TASK DETAILS:
Return the data exactly, apart from leaving out the pictures.
++++
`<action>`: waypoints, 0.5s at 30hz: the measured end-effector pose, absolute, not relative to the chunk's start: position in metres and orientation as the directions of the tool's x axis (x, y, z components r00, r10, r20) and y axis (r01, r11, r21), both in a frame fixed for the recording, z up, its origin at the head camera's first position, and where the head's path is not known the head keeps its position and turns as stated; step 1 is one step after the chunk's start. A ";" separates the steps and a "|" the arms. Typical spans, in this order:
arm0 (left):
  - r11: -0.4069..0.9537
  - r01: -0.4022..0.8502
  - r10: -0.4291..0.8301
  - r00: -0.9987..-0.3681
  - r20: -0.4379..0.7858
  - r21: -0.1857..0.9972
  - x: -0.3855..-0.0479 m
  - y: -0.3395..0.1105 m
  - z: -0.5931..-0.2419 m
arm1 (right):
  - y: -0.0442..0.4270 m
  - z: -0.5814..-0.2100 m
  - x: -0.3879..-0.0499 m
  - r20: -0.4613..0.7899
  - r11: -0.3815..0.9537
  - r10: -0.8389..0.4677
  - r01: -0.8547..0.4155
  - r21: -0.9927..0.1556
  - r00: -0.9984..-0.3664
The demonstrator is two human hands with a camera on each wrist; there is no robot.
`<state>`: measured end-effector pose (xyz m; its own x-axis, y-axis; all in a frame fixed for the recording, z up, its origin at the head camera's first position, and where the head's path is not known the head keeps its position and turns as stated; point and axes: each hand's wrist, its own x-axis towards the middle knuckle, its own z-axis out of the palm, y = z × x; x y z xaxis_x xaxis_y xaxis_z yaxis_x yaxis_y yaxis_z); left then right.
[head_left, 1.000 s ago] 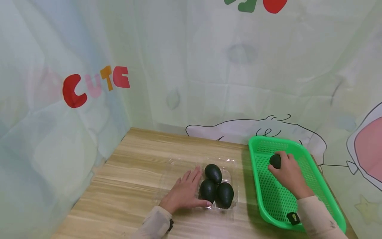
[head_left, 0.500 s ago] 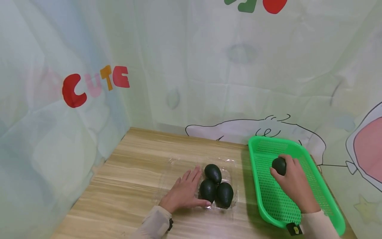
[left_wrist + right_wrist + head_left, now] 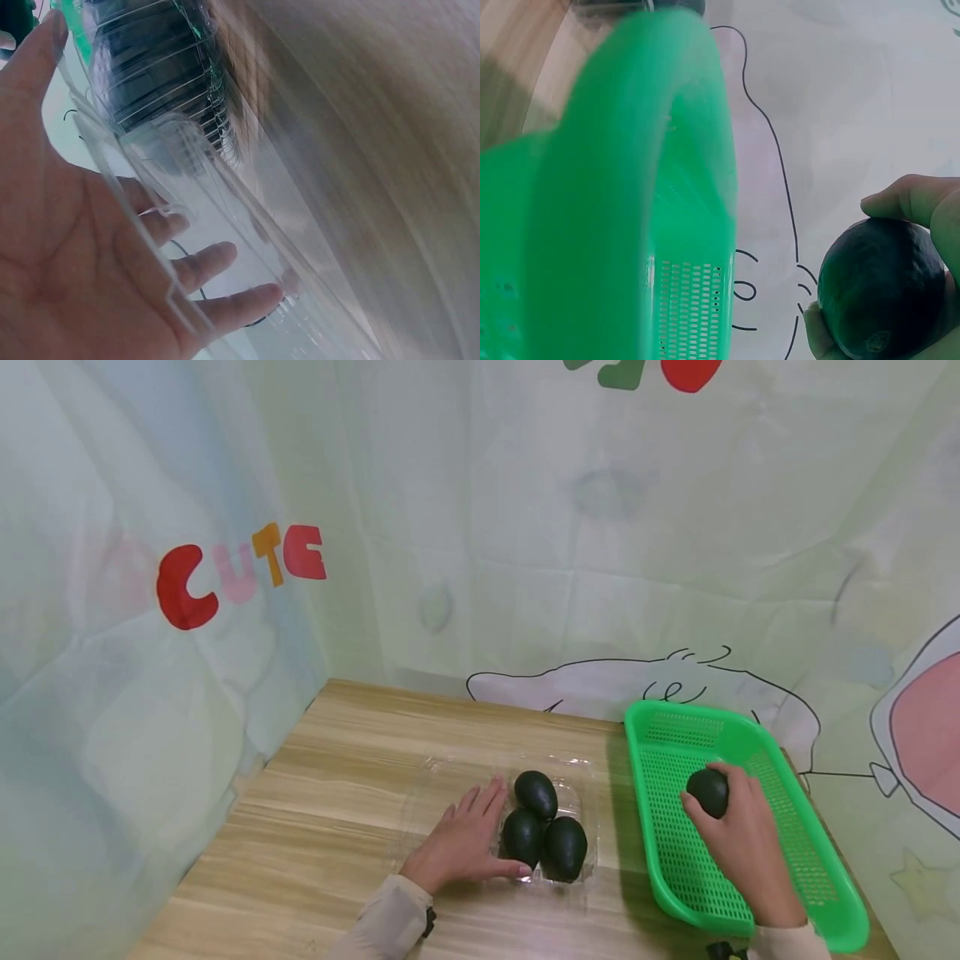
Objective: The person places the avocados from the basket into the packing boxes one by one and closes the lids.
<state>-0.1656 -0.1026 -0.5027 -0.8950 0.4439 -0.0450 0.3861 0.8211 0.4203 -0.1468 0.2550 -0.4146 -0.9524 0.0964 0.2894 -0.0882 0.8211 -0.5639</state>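
My right hand (image 3: 746,843) grips a dark avocado (image 3: 708,792) between thumb and fingers over the green plastic basket (image 3: 647,827). In the right wrist view the held avocado (image 3: 881,289) shows its whole rounded end, beside the basket's rim (image 3: 600,195). My left hand (image 3: 461,843) rests with straight, spread fingers on the clear plastic clamshell box (image 3: 573,797), along the side where its lid lies folded out. Three more avocados sit in the box: one at the back (image 3: 536,794), one at front left (image 3: 522,837), one at front right (image 3: 565,848).
The wooden table (image 3: 315,827) runs from the left to beneath the basket. A printed curtain (image 3: 510,543) hangs behind and at the left. Close behind the basket, it borders the table's back edge.
My right hand has moved toward me and slightly right over the basket, with the avocado in its grip. The left hand and the three boxed avocados have stayed in place.
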 end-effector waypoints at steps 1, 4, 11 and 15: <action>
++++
ANSWER BOX:
`<action>`: waypoints, 0.5s at 30hz: the measured end-effector pose, absolute, not relative to the chunk's start: position in metres and orientation as the directions of the tool's x axis (x, y, z components r00, r10, r20) and y axis (r01, r11, r21), both in a frame fixed for the recording, z up, its origin at the head camera's first position, and where the head's path is not known the head keeps its position and turns as stated; step 1 is one step after the chunk's start. A ";" separates the steps and a "|" the arms. Typical spans, in this order:
arm0 (left):
  - r11: -0.4069..0.9537
  - r01: -0.4022..0.8502
  - r10: -0.4291..0.8301
  - r00: -0.9987..-0.3681
  - r20: -0.4379..0.7858
  - r21: -0.1857..0.9972
  - x: -0.3855..-0.0479 m
  - y: -0.3395..0.1105 m
  - z: -0.5931..-0.2419 m
arm1 (right):
  - y: -0.0442..0.4270 m
  - z: -0.5814..-0.2100 m
  - x: -0.3879..-0.0499 m
  - r20: -0.4613..0.7899
  - r11: -0.3815..0.9537
  - r10: -0.8389..0.4677
  - r01: -0.8547..0.4155
  - r21: -0.9927..0.1556
  - r00: -0.9984..-0.3664
The demonstrator is two human hands with a camera on each wrist; there is no robot.
`<state>`: measured end-effector pose (xyz m; its own x-axis, y-axis; all in a frame fixed for the recording, z up, its origin at the head camera's first position, and where the head's path is not known the head keeps its position and turns as stated; point and axes: each hand's wrist, its own x-axis towards the middle knuckle, its own z-axis out of the palm, y = z × x; x y z xaxis_x xaxis_y xaxis_z yaxis_x yaxis_y yaxis_z); left then right.
[head_left, 1.000 s ago] 
[head_left, 0.500 s ago] 
[left_wrist + right_wrist + head_left, now] 
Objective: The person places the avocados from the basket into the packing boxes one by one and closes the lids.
<state>-0.1656 -0.1026 -0.5027 -0.8950 0.4439 -0.0450 0.3861 0.8211 0.4203 -0.1468 0.2550 -0.4146 -0.9524 0.0964 0.2894 -0.0882 0.8211 -0.5639</state>
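My right hand (image 3: 746,843) grips a dark avocado (image 3: 708,792) between thumb and fingers over the green plastic basket (image 3: 647,827). In the right wrist view the held avocado (image 3: 881,289) shows its whole rounded end, beside the basket's rim (image 3: 600,195). My left hand (image 3: 461,843) rests with straight, spread fingers on the clear plastic clamshell box (image 3: 573,797), along the side where its lid lies folded out. Three more avocados sit in the box: one at the back (image 3: 536,794), one at front left (image 3: 522,837), one at front right (image 3: 565,848).
The wooden table (image 3: 315,827) runs from the left to beneath the basket. A printed curtain (image 3: 510,543) hangs behind and at the left. Close behind the basket, it borders the table's back edge.
My right hand has moved toward me and slightly right over the basket, with the avocado in its grip. The left hand and the three boxed avocados have stayed in place.
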 end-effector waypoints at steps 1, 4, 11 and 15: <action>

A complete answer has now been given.